PROBLEM TO WORK ON =>
Once you find the line below that has "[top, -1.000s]", output it and every line after it exactly, stopping after the line that has "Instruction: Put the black", with no pictures.

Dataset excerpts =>
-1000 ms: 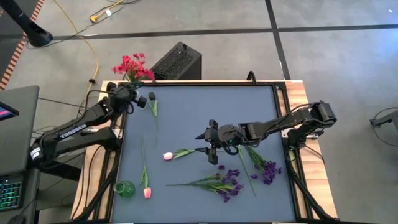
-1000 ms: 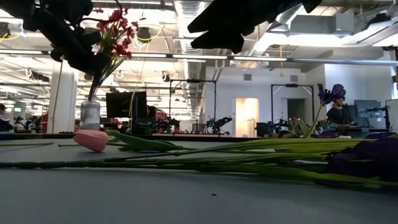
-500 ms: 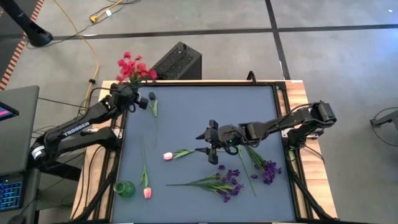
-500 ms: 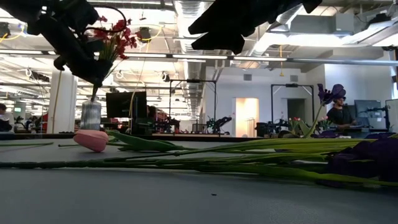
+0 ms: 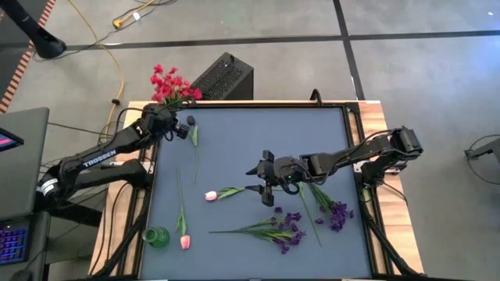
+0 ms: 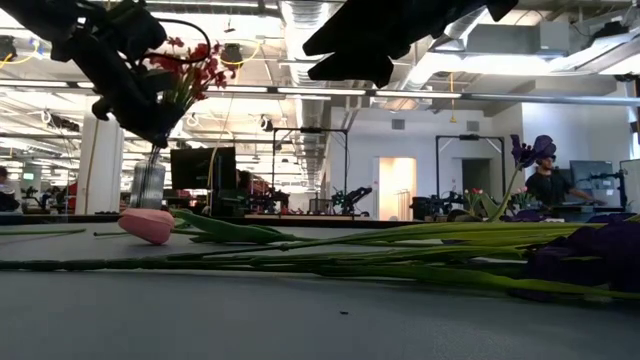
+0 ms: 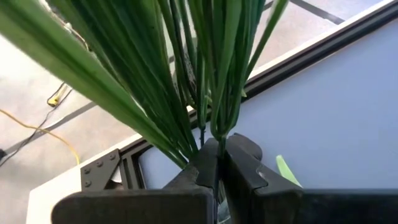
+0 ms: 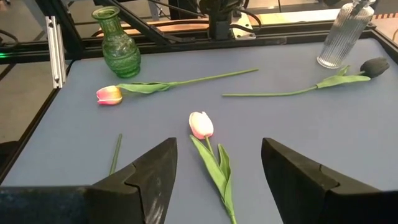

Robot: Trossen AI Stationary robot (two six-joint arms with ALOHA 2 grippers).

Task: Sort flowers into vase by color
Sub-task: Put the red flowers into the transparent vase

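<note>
My left gripper (image 5: 162, 119) is at the table's far left corner, shut on the red blossom spray (image 5: 173, 83). The spray stands up out of the gripper, over the clear ribbed vase (image 6: 147, 185). My right gripper (image 5: 266, 187) hangs open above the middle of the table. A pink tulip (image 8: 201, 124) lies on the mat ahead of its fingers. Another pink tulip (image 5: 185, 240) lies by the green vase (image 5: 156, 236). A dark tulip (image 5: 190, 122) lies near the left gripper. Two purple bunches (image 5: 287, 231) (image 5: 337, 215) lie toward the near right. My left gripper pinches the red spray's bundle of thin green stems (image 7: 210, 127) between its two shut fingers, just below the leaves. The blossoms (image 6: 190, 65) stand above the gripper, leaning. One stem (image 6: 157, 150) runs down from the fingers to the clear vase's mouth.
The green vase stands at the near left corner, and the clear vase (image 8: 344, 31) at the far left. Stems and leaves are strewn over the near half of the mat. A black box (image 5: 223, 76) sits on the floor beyond the far edge.
My left gripper has shifted a little toward the far edge and to the right, carrying the red spray with it. The blossoms have swung slightly over the clear vase. The right gripper has kept still.
</note>
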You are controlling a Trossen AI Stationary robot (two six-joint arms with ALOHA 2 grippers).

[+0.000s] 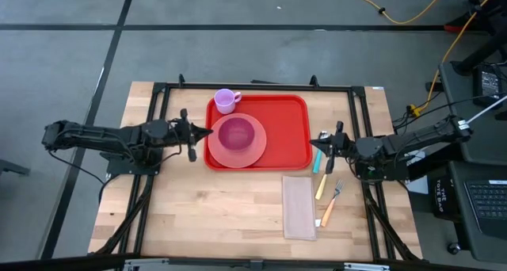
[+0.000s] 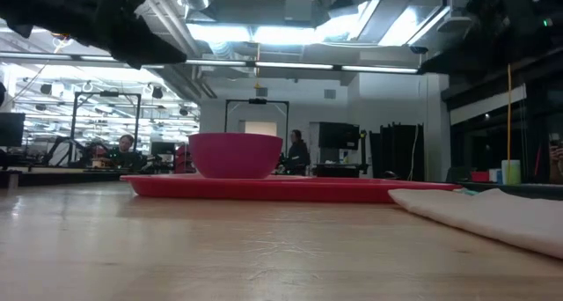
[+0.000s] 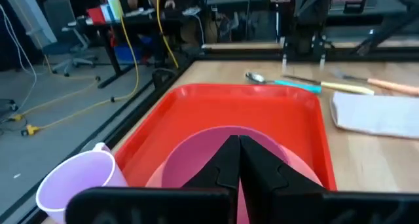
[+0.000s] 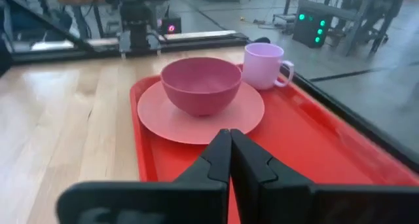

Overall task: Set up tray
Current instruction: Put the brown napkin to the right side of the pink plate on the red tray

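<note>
Plastic sets the tone: one glossy bright red rectangular tray (image 1: 285, 132) with rounded corners and a raised rim lies on the pale slatted wooden table (image 1: 198, 208). It carries one round salmon-pink plate (image 1: 252, 152), one deep magenta bowl (image 1: 236, 133) on that plate, and one lilac handled mug (image 1: 226, 101) at a far corner. The left gripper (image 1: 209, 132), fingers pressed together and empty, hovers at the tray's left rim; the right gripper (image 1: 314, 143), likewise closed and empty, sits just off its right rim. One beige cloth napkin (image 1: 299, 207) and three utensils lie beside the tray.
</note>
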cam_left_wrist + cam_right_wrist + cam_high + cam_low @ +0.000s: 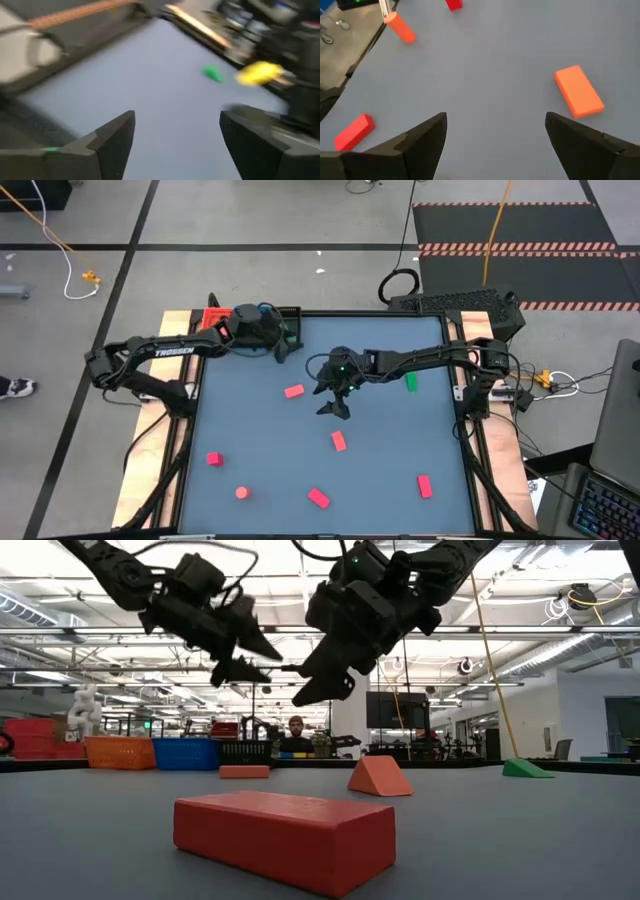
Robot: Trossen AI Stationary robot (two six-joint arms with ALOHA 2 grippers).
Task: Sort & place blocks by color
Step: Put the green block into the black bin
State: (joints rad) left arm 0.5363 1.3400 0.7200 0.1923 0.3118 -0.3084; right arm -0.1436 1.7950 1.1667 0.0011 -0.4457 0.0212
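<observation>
Bright, even overhead lighting throughout (ceiling strip lights glare in the low view); the left wrist view is motion-blurred.

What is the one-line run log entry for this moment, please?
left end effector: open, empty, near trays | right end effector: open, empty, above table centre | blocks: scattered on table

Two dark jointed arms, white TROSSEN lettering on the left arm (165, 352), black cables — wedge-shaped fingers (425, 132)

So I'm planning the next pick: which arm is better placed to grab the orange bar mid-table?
The right. Its open gripper hangs above mid-table with the orange bar just ahead of its fingers. The left gripper, also open, is off at the far edge by the trays.
</observation>
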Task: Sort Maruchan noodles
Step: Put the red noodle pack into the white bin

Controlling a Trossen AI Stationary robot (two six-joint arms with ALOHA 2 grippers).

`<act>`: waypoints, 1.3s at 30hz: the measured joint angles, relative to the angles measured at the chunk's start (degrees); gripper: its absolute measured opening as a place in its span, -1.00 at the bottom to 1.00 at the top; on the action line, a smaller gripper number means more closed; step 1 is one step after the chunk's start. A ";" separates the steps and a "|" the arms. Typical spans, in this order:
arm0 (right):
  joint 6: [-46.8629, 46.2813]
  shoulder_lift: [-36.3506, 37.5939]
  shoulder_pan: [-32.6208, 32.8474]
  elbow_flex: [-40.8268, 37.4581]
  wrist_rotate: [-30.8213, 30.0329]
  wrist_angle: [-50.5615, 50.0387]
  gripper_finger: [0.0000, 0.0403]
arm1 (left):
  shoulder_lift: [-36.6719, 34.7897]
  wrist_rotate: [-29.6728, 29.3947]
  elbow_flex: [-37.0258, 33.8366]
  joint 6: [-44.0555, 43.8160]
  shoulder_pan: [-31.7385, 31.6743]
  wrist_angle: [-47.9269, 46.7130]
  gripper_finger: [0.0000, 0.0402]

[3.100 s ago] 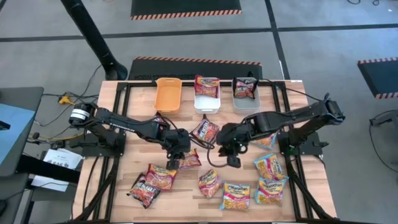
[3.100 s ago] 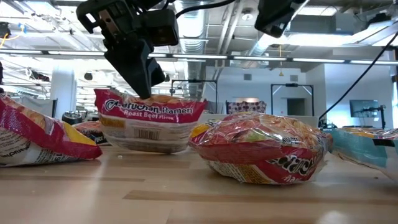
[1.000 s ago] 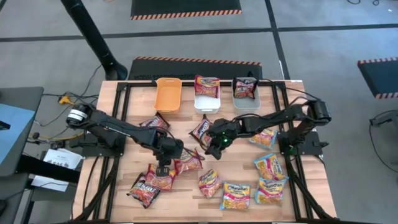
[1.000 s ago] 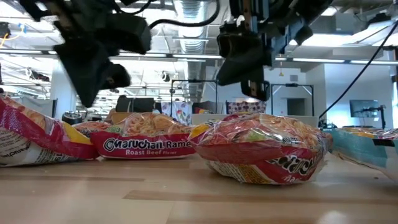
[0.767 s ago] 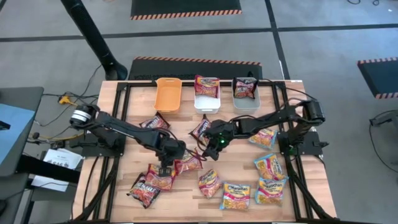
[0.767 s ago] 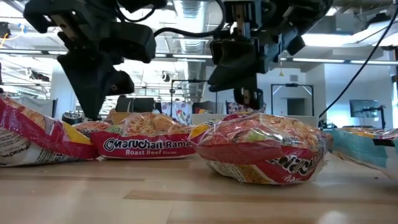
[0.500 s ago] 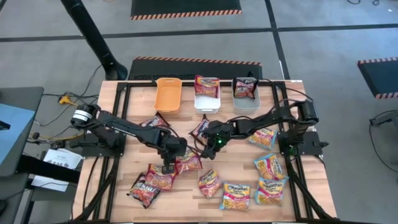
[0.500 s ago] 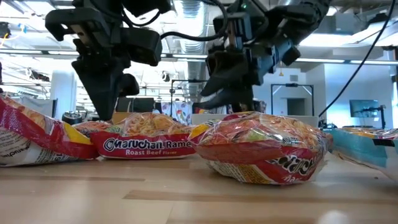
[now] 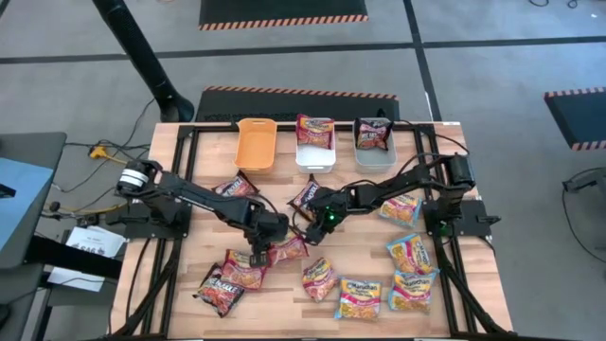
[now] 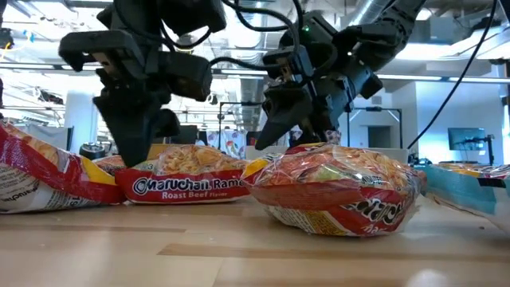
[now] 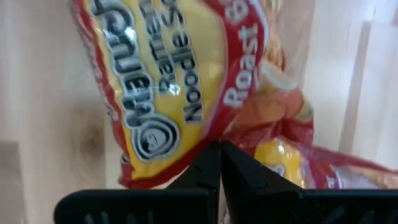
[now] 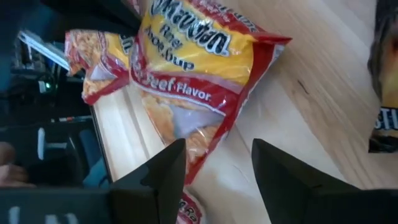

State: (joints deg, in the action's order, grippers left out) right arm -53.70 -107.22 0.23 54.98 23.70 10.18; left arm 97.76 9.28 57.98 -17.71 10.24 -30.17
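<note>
Several Maruchan noodles packets lie flat on the wooden table [image 9: 189,189]. A red-and-yellow roast beef packet [image 9: 289,248] [image 10: 187,179] lies mid-table between the arms. My left gripper [image 9: 258,254] [image 11: 219,148] is shut and points steeply down at that packet's left edge. My right gripper [image 9: 317,224] [image 12: 214,168] is open, slanting down from the right, with its fingers on either side of the packet's near corner [image 12: 199,146], apart from it. A second red packet [image 9: 244,269] lies just left of the left gripper. My left gripper's shut fingertips [image 11: 219,152] stand over the red edge of the roast beef packet [image 11: 186,155], coming from above. Whether they touch it, I cannot tell.
Orange [image 9: 256,144], white [image 9: 315,156] and grey [image 9: 375,156] bins stand along the far edge, the last two each holding a packet. More packets lie near the front edge [image 9: 358,296] and right [image 9: 410,251]. A black frame [image 9: 180,152] rims the table.
Both grippers have come down toward the roast beef packet. My right gripper has rolled at the wrist and opened its fingers. My left gripper has stayed shut and shifted a little toward the table's right. The packets have not moved.
</note>
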 joint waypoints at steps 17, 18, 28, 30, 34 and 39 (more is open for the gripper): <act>-4.85 0.05 0.50 0.02 -3.90 -1.05 0.04 | 2.82 0.61 -0.02 2.43 -2.94 6.95 -1.00; -4.91 0.05 0.50 0.02 -4.23 -1.15 0.04 | 2.82 0.77 -0.02 2.45 -3.14 7.71 -1.00; -6.74 0.11 0.48 0.02 -5.54 -5.01 0.04 | 2.82 3.47 -0.04 0.28 -3.86 15.74 -1.00; -6.93 0.11 0.48 0.02 -5.68 -4.98 0.04 | 2.82 3.22 -0.04 0.22 -3.86 16.18 -1.00; -7.84 0.11 0.52 0.02 -5.72 -4.92 0.04 | 2.82 0.77 -0.04 0.07 -4.02 16.26 -1.00; -7.99 0.11 0.77 0.02 -5.68 -3.14 0.04 | 3.35 0.97 -0.04 0.09 -4.67 17.39 -1.00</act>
State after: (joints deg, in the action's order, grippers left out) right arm -61.69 -107.11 1.00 55.00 18.02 7.03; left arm 101.10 10.25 57.93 -17.63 5.57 -12.78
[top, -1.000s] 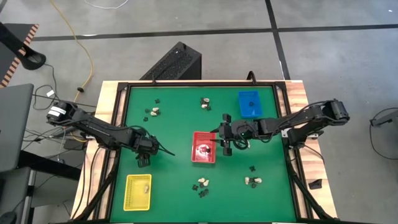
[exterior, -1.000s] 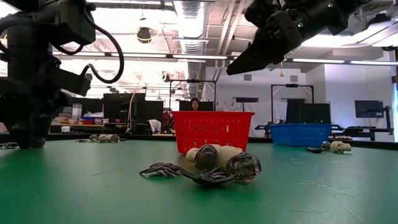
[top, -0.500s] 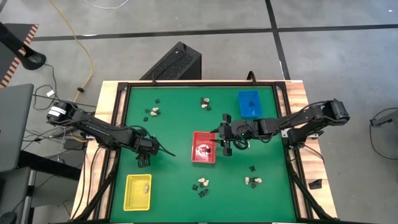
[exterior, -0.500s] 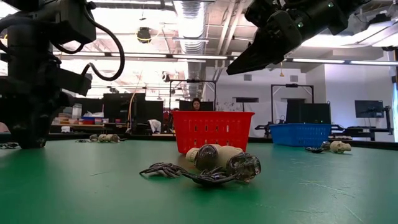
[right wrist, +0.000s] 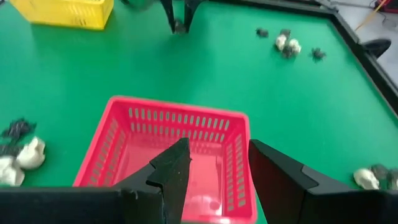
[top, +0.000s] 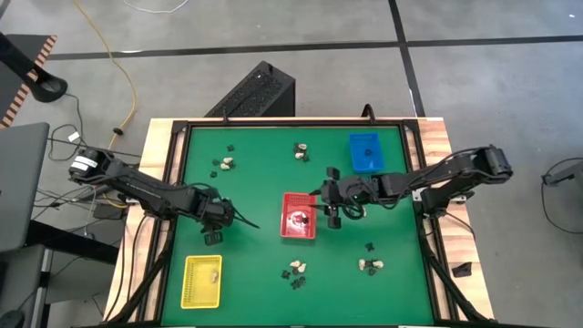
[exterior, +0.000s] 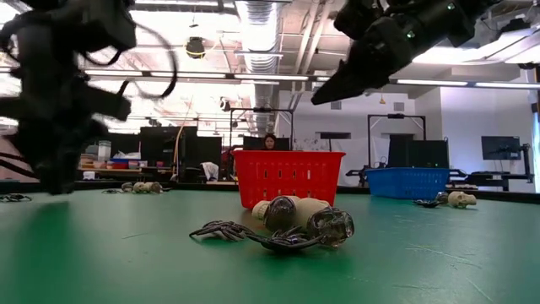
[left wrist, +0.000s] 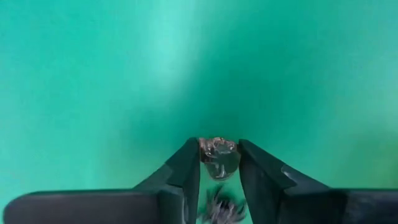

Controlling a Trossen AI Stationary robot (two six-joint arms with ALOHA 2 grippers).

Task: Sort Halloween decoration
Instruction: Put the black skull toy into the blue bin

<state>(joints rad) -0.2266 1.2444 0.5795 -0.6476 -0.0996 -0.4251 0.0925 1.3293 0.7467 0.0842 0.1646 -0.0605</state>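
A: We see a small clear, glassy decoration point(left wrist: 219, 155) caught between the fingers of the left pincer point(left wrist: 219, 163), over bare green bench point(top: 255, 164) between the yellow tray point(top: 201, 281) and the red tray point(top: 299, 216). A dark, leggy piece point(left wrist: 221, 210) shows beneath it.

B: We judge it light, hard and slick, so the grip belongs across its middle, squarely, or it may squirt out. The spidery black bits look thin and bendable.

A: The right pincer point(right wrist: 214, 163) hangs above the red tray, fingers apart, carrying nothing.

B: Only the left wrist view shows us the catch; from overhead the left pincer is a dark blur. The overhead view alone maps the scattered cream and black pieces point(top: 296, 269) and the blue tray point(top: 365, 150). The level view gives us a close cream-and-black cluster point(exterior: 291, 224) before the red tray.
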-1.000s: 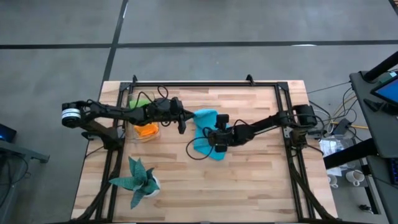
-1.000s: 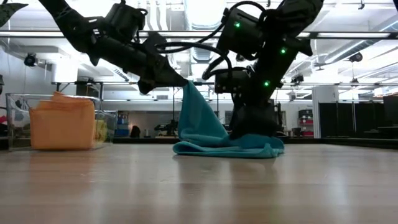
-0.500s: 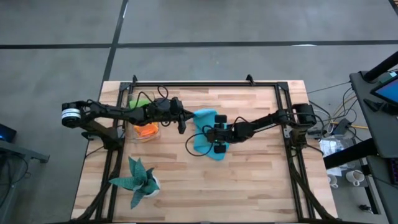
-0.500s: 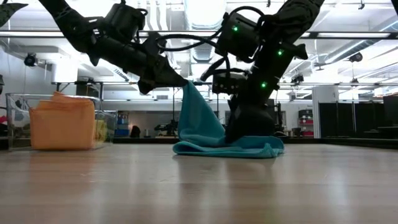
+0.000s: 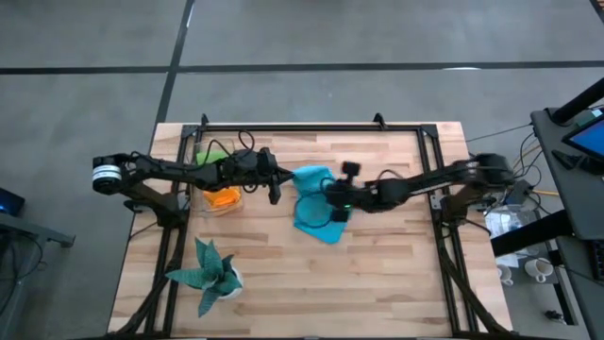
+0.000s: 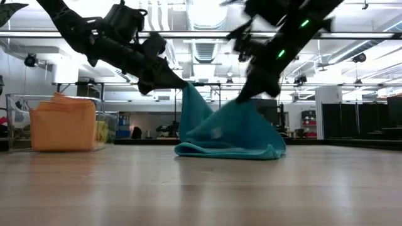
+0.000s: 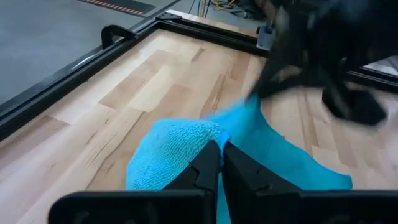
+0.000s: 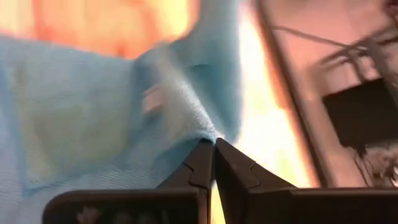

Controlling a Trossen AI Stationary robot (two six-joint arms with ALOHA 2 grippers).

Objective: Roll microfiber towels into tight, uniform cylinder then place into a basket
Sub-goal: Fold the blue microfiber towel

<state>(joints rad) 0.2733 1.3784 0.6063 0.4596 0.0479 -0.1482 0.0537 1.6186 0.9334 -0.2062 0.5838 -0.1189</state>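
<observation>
blue towel (image 5: pixel 311 203) lies mid-surface, pulled up into two peaks. the left gripper (image 6: pixel 182 83) is clamped on one raised corner, and the right gripper (image 6: pixel 242 97) is pinched shut on another fold beside it. the rest of the cloth rests on the wooden surface (image 5: pixel 377 274). the orange towel (image 6: pixel 61 122) sits in the clear basket (image 6: pixel 16 122) near the left arm.

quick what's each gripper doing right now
Left gripper: shut on the blue towel, holding one corner up.
Right gripper: shut on another part of the blue towel, lifting it off the table.
</observation>
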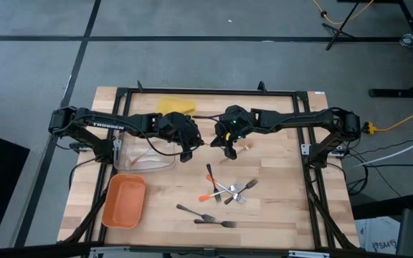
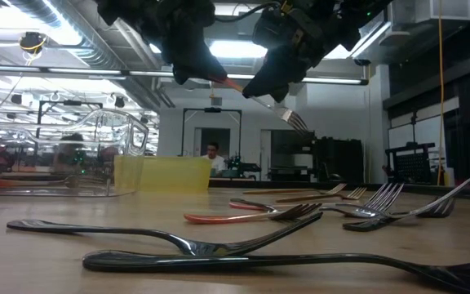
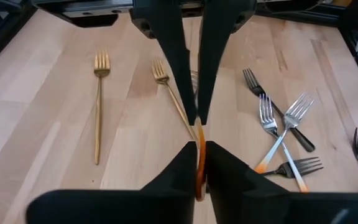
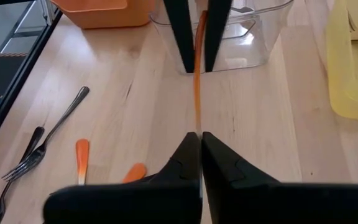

EXERCISE RESULT =>
[top, -1.000s] 
[exterior, -1.000s] 
[top, -0.500s] 
[exterior, -0.500s] 
[right wrist, +0.000s] 
[top, +0.000s] 
[exterior, +0.000s] 
[left wrist, +0.000s] 

Controlling a Trossen AI Stationary robot (two six-joint arms with ALOHA 2 grippers).

Task: Sort Halloween decoration
Instruction: Put the black skull toy into the blue bin

The exercise asks for nothing further.